Comment by alan-crowe

1 month ago

The review distills the book's view of the difference between pure mathematics and applied mathematics. "applied" split from "pure" to meet the technical needs of the US military during WW2.

My best example of the split is https://en.wikipedia.org/wiki/Symmetry_of_second_derivatives Wikpedia notes that "The list of unsuccessful proposed proofs started with Euler's, published in 1740,[3] although already in 1721 Bernoulli had implicitly assumed the result with no formal justification." The split between pure (Euler) and applied(Bernoulli) is already there.

The result is hard to prove because it isn't actually true. A simple proof will apply to a counter example, so cannot be correct. A correct proof will have to use the additional hypotheses needed to block the counter examples, so cannot be simple.

Since the human life span is 70 years, I face an urgent dilemma. Do I master the technique needed to understand the proof (fun) or do I crack on and build things (satisfaction)? Pure mathematicians are planning on constructing long and intricate chains of reasoning; a small error can get amplified into a error that matters. From a contradiction one can prove anything. Applied mathematics gets applied to engineering; build a prototype and discover problems with tolerances, material impurities, and annoying edge cases in the mathematical analysis. A error will likely show up in the prototype. Pure? Applied? It is really about the ticking of the clock.

I think that the problem is that theoretical real analysis is often presented like it's nothing but a validation of things people already knew to be true -- but maybe it's not?

The example you gave concerns differentiation. Differentiation is messy in real analysis because it's messy in numerical computing. How real analysis fixes this mess parallels how numerical computing must fix the mess. How do we make differentiation - or just derivatives, perhaps - computable?

The rock-bottom condition for computability is continuity. All discontinuous functions are uncomputable. It turns out that it is sufficient, to make your theorem hold, to have the 2nd partial derivatives f_{xy} and f_{yx} be continuous. They wouldn't even be computable otherwise!

One of the proofs provided uses integration. In numerical contexts, it is integration which is considered "easy", and "differentiation" which is considered hard. This is totally backwards to symbolic calculus.

The article also mentions Distribution Theory. This is important in the theory of linear PDEs. I suspect it is implicit in the algorithmic theory as well, whether practitioners have spelled this out or not. This is a theory that makes the differentiation operator itself computable, but at the cost of making the derivatives weaker than ordinary functions. How so?

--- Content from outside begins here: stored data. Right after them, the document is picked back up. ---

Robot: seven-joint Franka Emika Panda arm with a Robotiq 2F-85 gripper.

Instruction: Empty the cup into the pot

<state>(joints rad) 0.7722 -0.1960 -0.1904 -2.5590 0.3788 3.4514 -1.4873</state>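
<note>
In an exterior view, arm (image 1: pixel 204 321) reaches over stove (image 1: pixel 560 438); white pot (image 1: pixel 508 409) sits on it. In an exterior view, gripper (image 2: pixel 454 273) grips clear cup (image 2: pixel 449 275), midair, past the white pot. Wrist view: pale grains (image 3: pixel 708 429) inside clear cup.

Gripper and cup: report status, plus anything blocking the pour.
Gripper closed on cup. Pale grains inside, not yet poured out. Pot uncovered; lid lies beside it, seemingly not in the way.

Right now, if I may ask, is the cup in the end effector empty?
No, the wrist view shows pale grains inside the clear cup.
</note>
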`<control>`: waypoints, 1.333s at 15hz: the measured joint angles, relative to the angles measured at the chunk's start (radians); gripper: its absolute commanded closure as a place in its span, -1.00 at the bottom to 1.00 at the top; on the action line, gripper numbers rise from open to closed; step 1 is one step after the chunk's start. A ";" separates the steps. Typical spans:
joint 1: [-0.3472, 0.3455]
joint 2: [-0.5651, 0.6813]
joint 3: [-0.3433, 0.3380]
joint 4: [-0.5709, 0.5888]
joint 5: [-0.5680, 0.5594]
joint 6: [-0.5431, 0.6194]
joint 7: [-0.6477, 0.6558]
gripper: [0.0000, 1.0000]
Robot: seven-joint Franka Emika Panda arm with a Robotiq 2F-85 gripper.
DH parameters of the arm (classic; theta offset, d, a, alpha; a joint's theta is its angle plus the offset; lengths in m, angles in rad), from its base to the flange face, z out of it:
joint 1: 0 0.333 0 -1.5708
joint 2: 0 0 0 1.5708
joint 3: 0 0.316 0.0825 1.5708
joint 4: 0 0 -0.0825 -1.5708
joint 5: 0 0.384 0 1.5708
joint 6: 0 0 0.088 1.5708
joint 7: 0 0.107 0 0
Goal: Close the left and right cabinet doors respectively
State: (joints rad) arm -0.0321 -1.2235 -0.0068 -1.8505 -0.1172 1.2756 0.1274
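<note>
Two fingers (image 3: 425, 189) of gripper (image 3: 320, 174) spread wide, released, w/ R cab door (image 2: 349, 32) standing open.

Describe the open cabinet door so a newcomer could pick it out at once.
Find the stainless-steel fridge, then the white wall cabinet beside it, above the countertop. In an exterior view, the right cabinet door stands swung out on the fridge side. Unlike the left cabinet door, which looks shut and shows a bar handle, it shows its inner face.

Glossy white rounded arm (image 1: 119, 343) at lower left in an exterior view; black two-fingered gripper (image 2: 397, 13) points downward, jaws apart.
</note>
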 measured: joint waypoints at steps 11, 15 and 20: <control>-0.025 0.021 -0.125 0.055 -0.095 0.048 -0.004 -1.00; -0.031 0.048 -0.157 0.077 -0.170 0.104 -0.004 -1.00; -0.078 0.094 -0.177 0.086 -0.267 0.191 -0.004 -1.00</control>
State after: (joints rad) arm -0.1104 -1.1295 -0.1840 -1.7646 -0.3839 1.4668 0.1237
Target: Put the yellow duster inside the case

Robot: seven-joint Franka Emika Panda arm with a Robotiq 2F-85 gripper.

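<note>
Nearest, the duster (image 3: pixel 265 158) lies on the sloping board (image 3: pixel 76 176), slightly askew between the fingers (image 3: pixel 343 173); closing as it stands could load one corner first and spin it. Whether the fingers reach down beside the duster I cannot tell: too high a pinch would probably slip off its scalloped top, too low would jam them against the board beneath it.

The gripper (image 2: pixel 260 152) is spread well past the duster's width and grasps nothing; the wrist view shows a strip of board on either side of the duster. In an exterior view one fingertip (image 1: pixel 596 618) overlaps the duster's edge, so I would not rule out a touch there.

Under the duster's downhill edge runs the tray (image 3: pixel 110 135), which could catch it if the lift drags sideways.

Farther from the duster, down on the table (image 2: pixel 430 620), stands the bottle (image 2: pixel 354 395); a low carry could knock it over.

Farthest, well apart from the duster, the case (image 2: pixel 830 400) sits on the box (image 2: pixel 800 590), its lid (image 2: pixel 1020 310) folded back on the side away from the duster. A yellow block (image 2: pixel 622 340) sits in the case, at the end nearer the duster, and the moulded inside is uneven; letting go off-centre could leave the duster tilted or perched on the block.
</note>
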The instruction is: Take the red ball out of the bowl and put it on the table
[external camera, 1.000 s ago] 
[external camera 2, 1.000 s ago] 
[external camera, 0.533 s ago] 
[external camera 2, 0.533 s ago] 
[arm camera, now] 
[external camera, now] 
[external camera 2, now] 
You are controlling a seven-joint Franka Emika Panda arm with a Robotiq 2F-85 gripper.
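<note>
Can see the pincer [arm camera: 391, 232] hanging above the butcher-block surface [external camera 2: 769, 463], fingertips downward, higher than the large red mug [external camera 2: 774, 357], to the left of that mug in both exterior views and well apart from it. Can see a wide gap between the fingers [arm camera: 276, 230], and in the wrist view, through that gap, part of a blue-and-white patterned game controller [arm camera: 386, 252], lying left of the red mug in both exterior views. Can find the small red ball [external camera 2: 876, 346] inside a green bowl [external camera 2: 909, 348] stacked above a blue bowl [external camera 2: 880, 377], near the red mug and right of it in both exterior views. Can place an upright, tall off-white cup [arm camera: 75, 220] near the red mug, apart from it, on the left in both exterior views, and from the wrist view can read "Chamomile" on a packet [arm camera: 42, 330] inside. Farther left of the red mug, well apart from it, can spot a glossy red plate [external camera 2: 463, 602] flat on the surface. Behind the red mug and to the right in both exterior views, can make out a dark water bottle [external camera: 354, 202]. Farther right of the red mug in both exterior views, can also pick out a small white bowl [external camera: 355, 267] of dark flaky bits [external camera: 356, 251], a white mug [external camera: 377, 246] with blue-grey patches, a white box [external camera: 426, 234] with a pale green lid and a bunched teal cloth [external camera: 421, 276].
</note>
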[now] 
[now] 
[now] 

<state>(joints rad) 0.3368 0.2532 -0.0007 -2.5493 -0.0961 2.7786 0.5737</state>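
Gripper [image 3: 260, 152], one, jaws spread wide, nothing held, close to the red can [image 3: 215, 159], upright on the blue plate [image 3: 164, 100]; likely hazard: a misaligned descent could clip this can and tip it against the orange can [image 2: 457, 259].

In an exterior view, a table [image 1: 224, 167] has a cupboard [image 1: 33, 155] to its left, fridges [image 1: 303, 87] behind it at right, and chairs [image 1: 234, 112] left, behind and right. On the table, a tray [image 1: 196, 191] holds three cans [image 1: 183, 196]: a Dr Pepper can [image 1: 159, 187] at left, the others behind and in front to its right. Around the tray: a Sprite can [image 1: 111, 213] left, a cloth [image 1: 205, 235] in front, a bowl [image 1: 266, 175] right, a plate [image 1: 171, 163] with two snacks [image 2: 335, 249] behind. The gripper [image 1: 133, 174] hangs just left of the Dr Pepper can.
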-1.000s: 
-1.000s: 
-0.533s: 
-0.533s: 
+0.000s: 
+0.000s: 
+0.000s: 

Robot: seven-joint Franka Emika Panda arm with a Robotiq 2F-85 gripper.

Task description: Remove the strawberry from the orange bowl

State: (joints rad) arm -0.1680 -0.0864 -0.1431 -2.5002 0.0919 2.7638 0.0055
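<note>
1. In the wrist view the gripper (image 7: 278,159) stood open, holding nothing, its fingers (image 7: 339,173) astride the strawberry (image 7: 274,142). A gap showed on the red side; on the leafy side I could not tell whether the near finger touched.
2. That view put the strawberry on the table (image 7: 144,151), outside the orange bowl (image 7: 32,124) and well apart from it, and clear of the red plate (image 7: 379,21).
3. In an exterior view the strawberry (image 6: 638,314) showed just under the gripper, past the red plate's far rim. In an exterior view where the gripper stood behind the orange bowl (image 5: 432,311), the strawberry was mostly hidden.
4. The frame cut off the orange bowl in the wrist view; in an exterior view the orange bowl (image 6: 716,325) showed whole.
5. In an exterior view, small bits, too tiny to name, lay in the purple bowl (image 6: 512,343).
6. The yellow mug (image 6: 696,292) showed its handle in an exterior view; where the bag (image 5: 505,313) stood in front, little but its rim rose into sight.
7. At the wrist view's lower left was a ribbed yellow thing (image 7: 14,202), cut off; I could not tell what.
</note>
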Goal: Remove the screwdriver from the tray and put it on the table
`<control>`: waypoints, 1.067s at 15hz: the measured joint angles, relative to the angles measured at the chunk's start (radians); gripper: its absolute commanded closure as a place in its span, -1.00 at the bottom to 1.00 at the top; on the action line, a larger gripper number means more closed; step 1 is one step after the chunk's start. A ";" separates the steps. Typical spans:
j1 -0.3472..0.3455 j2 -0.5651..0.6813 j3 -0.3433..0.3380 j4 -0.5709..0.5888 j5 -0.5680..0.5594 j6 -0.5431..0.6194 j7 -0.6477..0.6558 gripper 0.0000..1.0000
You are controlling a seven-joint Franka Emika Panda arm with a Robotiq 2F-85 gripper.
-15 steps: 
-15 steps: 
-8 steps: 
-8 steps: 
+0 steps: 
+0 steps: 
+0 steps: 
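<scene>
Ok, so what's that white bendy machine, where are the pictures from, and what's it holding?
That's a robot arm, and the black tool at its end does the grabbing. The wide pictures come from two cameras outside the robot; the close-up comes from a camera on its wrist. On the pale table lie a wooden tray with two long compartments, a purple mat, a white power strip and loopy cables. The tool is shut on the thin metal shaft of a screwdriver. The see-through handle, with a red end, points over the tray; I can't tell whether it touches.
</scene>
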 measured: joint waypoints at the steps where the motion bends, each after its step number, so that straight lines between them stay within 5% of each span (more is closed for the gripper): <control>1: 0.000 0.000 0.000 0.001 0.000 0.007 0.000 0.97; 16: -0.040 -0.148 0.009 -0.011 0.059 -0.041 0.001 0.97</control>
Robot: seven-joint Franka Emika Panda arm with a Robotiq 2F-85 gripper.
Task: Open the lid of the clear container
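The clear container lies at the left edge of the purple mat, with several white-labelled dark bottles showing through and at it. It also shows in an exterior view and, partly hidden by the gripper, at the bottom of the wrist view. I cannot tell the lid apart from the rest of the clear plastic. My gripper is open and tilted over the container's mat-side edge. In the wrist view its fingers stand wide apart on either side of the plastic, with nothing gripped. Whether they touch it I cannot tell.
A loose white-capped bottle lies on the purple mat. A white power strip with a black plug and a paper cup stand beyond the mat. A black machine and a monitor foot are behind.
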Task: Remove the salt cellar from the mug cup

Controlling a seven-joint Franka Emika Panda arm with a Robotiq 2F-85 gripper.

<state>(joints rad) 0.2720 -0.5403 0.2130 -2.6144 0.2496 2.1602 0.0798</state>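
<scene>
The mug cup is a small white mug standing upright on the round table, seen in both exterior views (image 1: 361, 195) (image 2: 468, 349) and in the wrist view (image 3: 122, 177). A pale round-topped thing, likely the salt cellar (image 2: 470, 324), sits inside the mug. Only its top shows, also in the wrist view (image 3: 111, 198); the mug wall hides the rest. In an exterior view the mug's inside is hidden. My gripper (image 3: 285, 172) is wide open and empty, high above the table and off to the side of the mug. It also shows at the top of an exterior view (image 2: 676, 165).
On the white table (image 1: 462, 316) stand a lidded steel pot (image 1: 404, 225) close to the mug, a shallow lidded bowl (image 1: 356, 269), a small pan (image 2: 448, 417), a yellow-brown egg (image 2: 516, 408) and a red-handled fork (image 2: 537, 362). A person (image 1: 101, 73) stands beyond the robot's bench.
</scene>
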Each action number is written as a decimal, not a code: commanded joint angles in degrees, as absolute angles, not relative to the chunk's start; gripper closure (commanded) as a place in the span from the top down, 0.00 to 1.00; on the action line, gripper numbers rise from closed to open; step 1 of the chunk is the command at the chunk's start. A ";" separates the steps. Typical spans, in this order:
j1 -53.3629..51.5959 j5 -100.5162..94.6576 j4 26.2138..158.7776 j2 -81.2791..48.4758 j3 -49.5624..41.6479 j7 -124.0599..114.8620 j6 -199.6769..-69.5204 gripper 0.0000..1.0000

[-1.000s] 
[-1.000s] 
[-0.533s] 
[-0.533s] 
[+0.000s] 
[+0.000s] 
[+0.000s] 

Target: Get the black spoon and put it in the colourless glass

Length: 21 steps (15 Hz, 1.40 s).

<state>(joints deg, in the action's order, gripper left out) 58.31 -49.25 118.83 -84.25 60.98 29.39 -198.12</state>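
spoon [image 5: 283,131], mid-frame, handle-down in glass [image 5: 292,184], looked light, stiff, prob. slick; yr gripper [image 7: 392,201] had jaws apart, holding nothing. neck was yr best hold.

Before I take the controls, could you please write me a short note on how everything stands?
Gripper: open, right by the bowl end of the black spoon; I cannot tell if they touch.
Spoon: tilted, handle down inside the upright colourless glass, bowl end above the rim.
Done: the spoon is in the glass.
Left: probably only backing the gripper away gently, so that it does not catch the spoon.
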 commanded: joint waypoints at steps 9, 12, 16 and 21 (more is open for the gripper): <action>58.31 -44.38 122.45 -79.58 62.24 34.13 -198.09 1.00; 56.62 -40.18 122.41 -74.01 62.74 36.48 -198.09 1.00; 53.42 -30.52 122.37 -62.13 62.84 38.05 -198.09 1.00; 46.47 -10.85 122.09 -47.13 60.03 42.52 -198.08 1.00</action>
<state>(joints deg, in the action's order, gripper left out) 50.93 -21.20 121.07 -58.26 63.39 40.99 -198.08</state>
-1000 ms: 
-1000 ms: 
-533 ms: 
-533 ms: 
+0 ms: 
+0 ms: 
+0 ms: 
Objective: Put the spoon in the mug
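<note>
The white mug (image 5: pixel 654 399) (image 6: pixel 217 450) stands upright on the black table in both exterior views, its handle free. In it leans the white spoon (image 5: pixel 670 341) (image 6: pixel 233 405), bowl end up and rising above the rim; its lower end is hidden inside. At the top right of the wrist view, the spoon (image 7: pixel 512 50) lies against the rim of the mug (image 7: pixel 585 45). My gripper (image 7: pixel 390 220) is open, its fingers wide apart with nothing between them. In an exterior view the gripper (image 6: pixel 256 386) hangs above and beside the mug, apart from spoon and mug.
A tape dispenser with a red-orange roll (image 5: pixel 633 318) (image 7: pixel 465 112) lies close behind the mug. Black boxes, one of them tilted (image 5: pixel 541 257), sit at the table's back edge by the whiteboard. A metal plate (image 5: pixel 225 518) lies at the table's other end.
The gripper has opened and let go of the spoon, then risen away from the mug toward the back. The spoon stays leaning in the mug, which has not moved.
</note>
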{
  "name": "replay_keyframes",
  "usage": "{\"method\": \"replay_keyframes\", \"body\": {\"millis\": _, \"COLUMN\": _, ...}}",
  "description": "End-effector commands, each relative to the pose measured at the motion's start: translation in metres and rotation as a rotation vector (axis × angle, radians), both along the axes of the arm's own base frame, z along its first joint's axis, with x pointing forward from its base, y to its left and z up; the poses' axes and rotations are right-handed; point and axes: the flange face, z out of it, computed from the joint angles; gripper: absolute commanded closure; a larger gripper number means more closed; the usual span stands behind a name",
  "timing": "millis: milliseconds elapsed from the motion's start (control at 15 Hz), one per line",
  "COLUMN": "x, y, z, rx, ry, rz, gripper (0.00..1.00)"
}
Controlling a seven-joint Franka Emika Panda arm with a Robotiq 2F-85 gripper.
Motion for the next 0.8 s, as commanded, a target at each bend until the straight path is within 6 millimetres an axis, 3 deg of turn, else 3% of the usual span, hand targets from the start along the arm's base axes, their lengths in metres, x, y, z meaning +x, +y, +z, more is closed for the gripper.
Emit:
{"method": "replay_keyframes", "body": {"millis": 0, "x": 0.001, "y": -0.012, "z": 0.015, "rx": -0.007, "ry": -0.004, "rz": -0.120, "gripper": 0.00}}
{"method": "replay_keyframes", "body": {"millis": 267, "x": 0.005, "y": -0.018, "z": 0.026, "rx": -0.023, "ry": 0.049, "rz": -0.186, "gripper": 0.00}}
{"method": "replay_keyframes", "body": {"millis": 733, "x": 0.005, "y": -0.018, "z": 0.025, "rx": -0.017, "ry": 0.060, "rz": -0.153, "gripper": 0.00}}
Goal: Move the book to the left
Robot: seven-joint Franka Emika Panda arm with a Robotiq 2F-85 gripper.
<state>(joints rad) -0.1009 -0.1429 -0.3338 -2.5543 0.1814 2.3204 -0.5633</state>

On the one hand, it allows to obtain things like the Dirac delta as derivatives, but those aren't even functions. On the other hand, these objects behave like functions - let's say f(x,y) - but we can't evaluate them at points; instead, we can take their inner product with test functions, which we can use to approximate evaluation. This is important because PDE solvers may only be able to provide solutions in the weak, distribution-theoretic sense.

I’m not sure if I am mathematically sophisticated enough to follow along but I’ll try. This chain of thought reminds me of the present state of cryptography, which is built on unproven assumptions about the computational hardness of certain problems. Meanwhile Satoshi Nakamoto hacks together some of these cryptographic components into a novel system for decentralized payments with a few hand-wavy arguments about why it will work and it grows into a $1+ trillion asset class.

  • The innovation on Bitcoin is not about cryptography but game-theory at work. For example, is it convenient for a miner to destroy the system or to continue mining? There are theoretical attacks at around 20%, not 51%. A state actor could also attack the system if they want to invest enough resources.

  • yes the cool thing about tech is that you don't have to know why it will work or even how, just so long as it does.

I took a look at the book a while ago, and I like how it treats abstraction as its guiding theme. For my project Practal (https://practal.com), I've recently pivoted to a new tagline which now includes "Designing with Abstractions". And I think that points to how to resolve the dilemma you point out between pure and applied: we soon will not have to decide between pure and applied mathematics. Designing (≈ applied math) will be done the most efficient way by finding and using the right abstractions (≈ pure math).

The chains of reasoning are only long and intricate if you trace each result back to axiomatics. Most meaningful results are made up of a handful of higher-level building blocks -- similar to how software is crafted out of modules rather than implementing low-level functionality from scratch each time (yes, similar but also quite different)

  • Literally the same:

    A type is a theorem and its implementation a proof, if you believe that Curry-Howard stuff.

    We “prove” (implement) advanced “theorems” (types) using already “proven” (implemented) bodies of work rather than return to “axioms” (machine code).

    • No, it is not the same, CH is just a particular instance of it, much like "shape" is not the same thing as "triangle".